Has anyone here had a child who's gone through a difficult time at school (like DS1 now aged 9) but, with parental support and persistence, has got through this and thrived?
DS1 - like his twin - is in an academically selective prep school. He was offered a place at age 2.75 at the pre-prep, perceived as the 'right sort of child for the school' but I turned the place as his twin didn't get in. Both were offered places at age 6.
DS2 is thriving - except struggling with maths, as the school are doing 11+ maths with these 9 to 10 yr olds, given there are several genuine maths geniuses at the school. DS1 isn't thriving. He's having a difficult year socially, feels isolated and bullied and is very very down on himself academically.
He keeps telling me he's "stupid".
He's in 'remedial handwriting'. He's struggling in the middle set of three maths sets and being told he'll be 'put down' if he doesn't do better. The maths teacher uses public comparisons and sarcasm to 'support' children
. The school's feedback is that DS1's unfocused and lazy.
He's right in the middle of seeing a neuropsychologist, privately, as I think he has problems with attention/ memory and processing at speed but there's no outcome yet. I think his difficulties academically are hard-wired cognitive problems - not lack of trying.
He's recently had some ongoing health issues (investigations for irregular heartbeat and recurrent vomiting).
This school has a fantastic reputation and the seniors is somewhere near the top of the league tables. It's rapidly expanding and hugely oversubscribed. Class size is quite large for a fee-paying school (24 to 26 in each of three Yr 5 classes). It's 'known' locally as the 'best' school and both my twins are aware of it's reputation and don't want to leave. They feel familiar with the school, until last yr, DS1 had loads of friends and DS2 fits really well here (has Asperger's traits but so do many of the other children).
But for the first time, I'm seriously wondering if it's been a huge mistake to send them here. Maybe others have been in the position where your child has managed to pass entrance exams for an academically selective school and you feel proud and get caught up on a wave of feeling that they've 'made it' - a bit like I remember feeling when I got into Oxbridge. I wasn't happy there, however and I'm not sure DS1 is happy at age 9 at a highly 'esteemed' school.
Can this still work for DS1? Could he just be going through a difficult phase? Might he be fine by Yr 6 and have others had children who have similarly floundered but survived and thrived?

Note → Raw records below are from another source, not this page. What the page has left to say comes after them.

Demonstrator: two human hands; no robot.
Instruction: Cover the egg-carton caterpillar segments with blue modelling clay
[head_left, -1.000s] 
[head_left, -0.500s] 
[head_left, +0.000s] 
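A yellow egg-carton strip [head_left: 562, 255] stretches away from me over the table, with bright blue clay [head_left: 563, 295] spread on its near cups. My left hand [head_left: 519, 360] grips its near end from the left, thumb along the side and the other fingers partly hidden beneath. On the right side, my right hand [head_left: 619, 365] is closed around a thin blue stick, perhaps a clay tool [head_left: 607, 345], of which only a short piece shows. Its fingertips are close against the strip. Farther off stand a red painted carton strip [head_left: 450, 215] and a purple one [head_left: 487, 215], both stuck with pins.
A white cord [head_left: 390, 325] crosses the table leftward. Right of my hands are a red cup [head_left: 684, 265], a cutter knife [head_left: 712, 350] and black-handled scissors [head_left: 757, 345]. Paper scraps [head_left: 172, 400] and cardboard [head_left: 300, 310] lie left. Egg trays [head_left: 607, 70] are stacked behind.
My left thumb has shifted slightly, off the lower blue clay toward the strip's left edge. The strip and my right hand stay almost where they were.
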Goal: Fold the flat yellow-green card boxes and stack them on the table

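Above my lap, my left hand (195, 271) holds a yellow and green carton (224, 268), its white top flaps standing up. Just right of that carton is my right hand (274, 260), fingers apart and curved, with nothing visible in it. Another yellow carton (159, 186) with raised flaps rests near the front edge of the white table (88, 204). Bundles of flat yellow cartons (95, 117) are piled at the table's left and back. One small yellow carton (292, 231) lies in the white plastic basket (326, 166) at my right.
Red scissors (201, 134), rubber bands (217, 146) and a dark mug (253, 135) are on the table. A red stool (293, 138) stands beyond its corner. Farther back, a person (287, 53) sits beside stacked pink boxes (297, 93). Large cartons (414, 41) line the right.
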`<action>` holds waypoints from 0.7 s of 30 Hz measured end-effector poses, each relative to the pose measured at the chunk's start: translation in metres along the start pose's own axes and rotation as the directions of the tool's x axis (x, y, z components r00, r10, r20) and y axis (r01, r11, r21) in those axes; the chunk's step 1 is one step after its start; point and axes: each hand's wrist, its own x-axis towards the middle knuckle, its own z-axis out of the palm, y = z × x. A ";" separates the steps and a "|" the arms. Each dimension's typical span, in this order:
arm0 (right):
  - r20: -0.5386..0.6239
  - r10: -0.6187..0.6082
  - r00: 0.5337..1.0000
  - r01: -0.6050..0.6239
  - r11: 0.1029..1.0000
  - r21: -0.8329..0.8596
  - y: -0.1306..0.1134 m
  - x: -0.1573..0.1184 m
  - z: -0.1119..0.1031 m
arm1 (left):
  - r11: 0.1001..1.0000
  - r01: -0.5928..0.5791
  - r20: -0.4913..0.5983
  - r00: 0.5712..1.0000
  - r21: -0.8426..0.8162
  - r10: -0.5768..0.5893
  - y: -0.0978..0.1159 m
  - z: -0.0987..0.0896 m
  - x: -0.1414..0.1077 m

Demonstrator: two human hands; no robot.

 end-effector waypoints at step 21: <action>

He'd be devastated to leave and it'd be logistically impossible to manage him in one school and DS2 in the current school (I'm a single mum running f/t business alone and no family support around). So in a way, either both stay or both leave...If DS2 stayed and DS1 left, I think DS1 would feel always that he was the one who'd 'failed'.
But then there's the thing that there's no clear alternative. There are 3 other fee-paying schools - with smaller class sizes - which is gugely attractive. Two of these, ('posher but not so academically selective)though, end at age 13 and many of the children then go to boarding school - not an option I'd consider / want or be able to afford.
The other school ends at age 16 - with children going on to 6 form colleges - and the school fees are less than what I pay now but there are only 16 children in each class. However, this school seesm to have a local reputation as the school you send your DCs to if they have "emotional/ psychological problems and aren't very bright" (not my words). My DCs would feel massively 'demoted' by a move here and neither wants to leave the current school either....
The local state schools are fine but have large class sizes and in no way compare with the fee-paying schools in terms of results, opportunities, extra curricular things.
As I have no partner to discuss this with, I thought I'd 'put it out' on MN. I'm about to meet with the deputy head and DS1s form teacher but this is to discuss how to help DS1 with friendships rather than a wider picture about his loss of confidence academically as well. I've already talked to the school about this but nothing's changed and I can hardly say, "can you get some better teachers, reduce class size and ensure that the maths teacher stops declaring publicly, DS1's poor test results each week"!
There is even more pressure than usual on the children as they approach important Yr 5 exams. They're getting masses of homework, as well as being expected to revise and certainly my DCs are not managing any revision as their ordinary homework alone (well the maths really) is taking 2 to 2.5 hrs a night. Last night they were both crying about feeling too tired to do anymore and I was in conflict, feeling like I'm failing them if I don't support them to complete homework but also feeling like I'm failing them if I push them beyond the limits.

This is all detail but my core question right now is - do I take them out of this school - but thereby possibly pass up on the 'best' education they might have - or do I keep trying to work with them and the school to help them/ DS1 through a difficult but hopefully transient phase?
Who has experiences to support each side of the argument please?